Information supplied |
Content starts

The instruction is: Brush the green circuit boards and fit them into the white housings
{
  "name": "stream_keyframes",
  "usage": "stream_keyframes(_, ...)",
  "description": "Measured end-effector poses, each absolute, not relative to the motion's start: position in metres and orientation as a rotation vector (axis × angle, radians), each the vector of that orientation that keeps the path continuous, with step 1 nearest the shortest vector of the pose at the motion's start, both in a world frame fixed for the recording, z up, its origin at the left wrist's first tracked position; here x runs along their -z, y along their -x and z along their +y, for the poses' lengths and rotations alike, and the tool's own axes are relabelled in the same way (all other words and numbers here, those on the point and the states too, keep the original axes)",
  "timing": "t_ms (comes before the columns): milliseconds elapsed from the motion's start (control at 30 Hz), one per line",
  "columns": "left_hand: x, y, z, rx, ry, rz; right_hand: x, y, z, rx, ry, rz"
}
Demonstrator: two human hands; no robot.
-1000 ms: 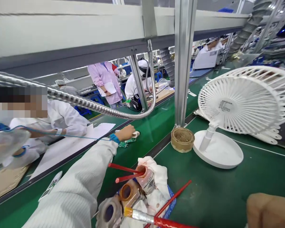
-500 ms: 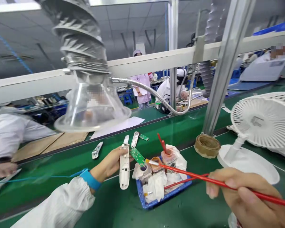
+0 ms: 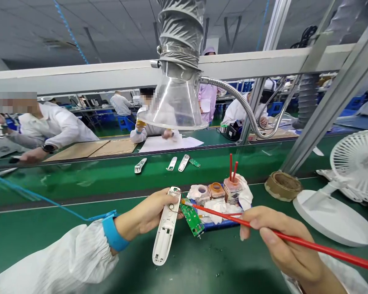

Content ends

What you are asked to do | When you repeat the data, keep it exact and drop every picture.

Solution for this problem |
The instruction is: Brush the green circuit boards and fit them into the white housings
{
  "name": "stream_keyframes",
  "usage": "stream_keyframes(_, ...)",
  "description": "Measured end-effector poses, each absolute, not relative to the motion's start: position in metres and orientation as a rotation vector (axis × angle, radians), each the vector of that orientation that keeps the path continuous, with step 1 nearest the shortest vector of the pose at the motion's start, both in a world frame fixed for the recording, z up, its origin at the left wrist's first tracked position; here x runs along their -z, y along their -x and z along their +y, for the poses' lengths and rotations alike, and the tool's own axes are relabelled in the same way (all other words and numbers here, those on the point and the states too, keep the original axes)",
  "timing": "t_ms (comes before the columns): milliseconds elapsed from the motion's start (control at 30 Hz), one per line",
  "columns": "left_hand: x, y, z, rx, ry, rz; right_hand: x, y, z, rx, ry, rz"
}
Demonstrator: two human hands; no robot.
-1000 ms: 
-500 ms: 
+0 ms: 

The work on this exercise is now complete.